While the models trained on only one AoI were tested on the other, the model trained on both AoI could not be tested on a new region. Therefore, its overfit is not fully evaluated.

We noted that the aggregation of the detections from tiles to panoramic images impacted negatively the precision and positively the recall (Section 5.1.2). The same phenomenon is observed when projecting the detections to EPSG:2056. Redundancy of the manholes on the panoramic images is beneficial for the recall and detrimental for the precision, as confusing objects are also visualized several times and the errors accumulate.
If the density of the street view images is high enough, favoring the precision over the recall in the results on tiles and panoramic images could improve the final detections. In this project, the F1 score was used to determine the threshold on the confidence score. Switching to the F_1/2 would place the threshold higher and favor the precision.

Finally, we need to mention that in the SZH, we did not differentiate between manholes leading to chamber and large round rainwater grids. With more time to control the ground truth and test on the results, make the distinction would improve the result usability. We notice however, that the DL framework should then be trained only on objects close to the camera, since differentiating chamber entry and grids past a certain distance is almost impossible.

6. Conclusion¶

This study demonstrated the potential of deep learning–based object detection for the automated identification of manholes in street view imagery, with direct implications for the consolidation and maintenance of urban pipe cadastres. Among the two frameworks evaluated, YOLO models clearly outperformed Detectron2 ones, achieving F1 scores equal to or higher than 0.9 on test subsets at tile level. Once projected in EPSG:2056, at least 90% of the manholes were retrieved and ~87% of the detections were correct. These results confirm the suitability of YOLO for large-scale deployment, as they provide both accuracy and robustness necessary for downstream geospatial workflows.

Despite these excellent performances, several limitations must be acknowledged.

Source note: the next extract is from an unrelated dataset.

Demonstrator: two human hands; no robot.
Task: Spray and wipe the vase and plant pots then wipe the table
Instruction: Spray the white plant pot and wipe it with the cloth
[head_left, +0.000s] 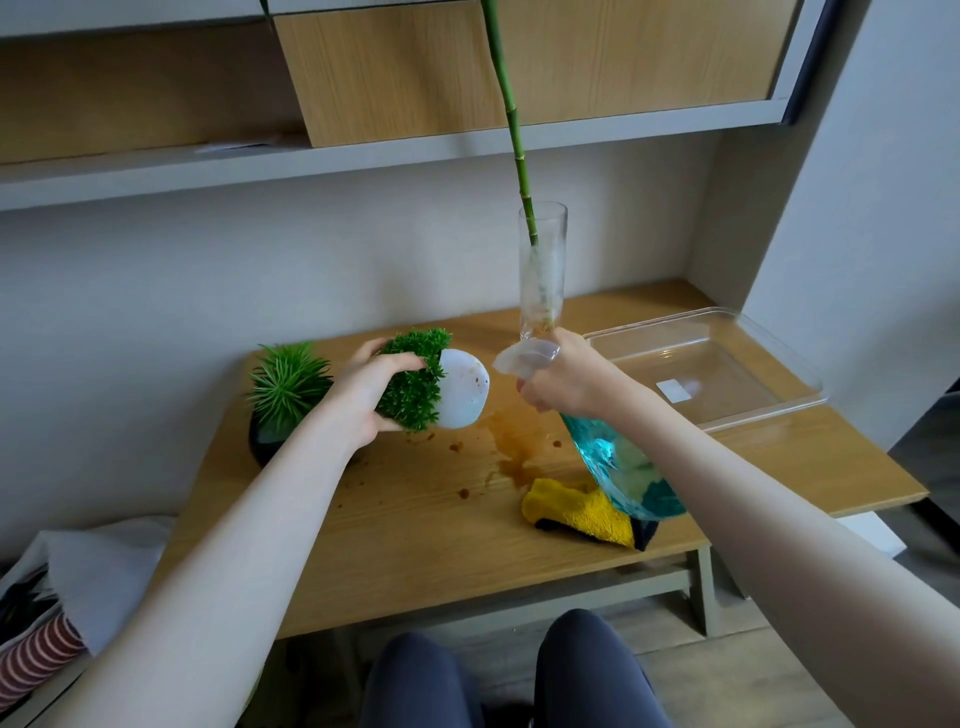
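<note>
We hold the white plant pot (464, 388) in the left hand (363, 392), lifted above the counter (415, 519) and tipped on its side, so its pale rounded base faces right toward the spray bottle (618, 467). The left grip is clamped on the pot's green foliage (413, 379), fingers curled over the top and thumb underneath.

The right hand (563, 379) holds the spray bottle by its neck, grip closed around it, with the translucent nozzle (519, 356) pointing left at the pot's base (nozzle and pot are near each other but apart). The bottle's blue-tinted body slants down and right, above the yellow cloth (576, 512).

The yellow cloth lies bunched on the counter near its front edge. Brown liquid stains (511, 449) spread over the counter between the cloth and the raised pot.

A second plant in a dark pot (285, 395) stands on the counter, behind the left wrist. The tall glass vase (543, 270), holding a green stalk (511, 119), stands at the back, just beyond the right hand. A clear plastic tray (727, 374) lies to the right.
</note>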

The high quality of the ground truth, image resolution, and spatial density of panoramas contributed significantly to the metrics, which may not directly generalize to new areas. Dataset splits at the panorama level led to training and test samples with spatial overlap, likely underestimating the degree of overfitting. When tested on new areas, the models achieve a precision between 0.84 and 0.88 at panorama level, which might be a slightly too low to achieve the quality expected in EPSG:2056. Future research should implement spatially independent splits, for example at the road-section or AoI scale to better quantify generalization capacity.

Overall, this work provides evidence that image-based deep learning approaches can reduce the need for costly and time-consuming manual manhole surveys, particularly in dense urban areas where traffic and accessibility pose challenges. By enabling more reliable and efficient extraction of drainage infrastructure data, these methods open the way toward more complete and up-to-date pipe cadastres. Such advances support not only improved urban water management but also the development of digital infrastructure twins, where accurate underground asset information is critical for sustainable urban planning.

Appendixes¶

A. Creation of the ground truth¶

Data Requirements¶

Raw LiDAR point cloud files
Camera trajectory data with GPS coordinates and orientation
Panoramic images (spherical or cubemap format)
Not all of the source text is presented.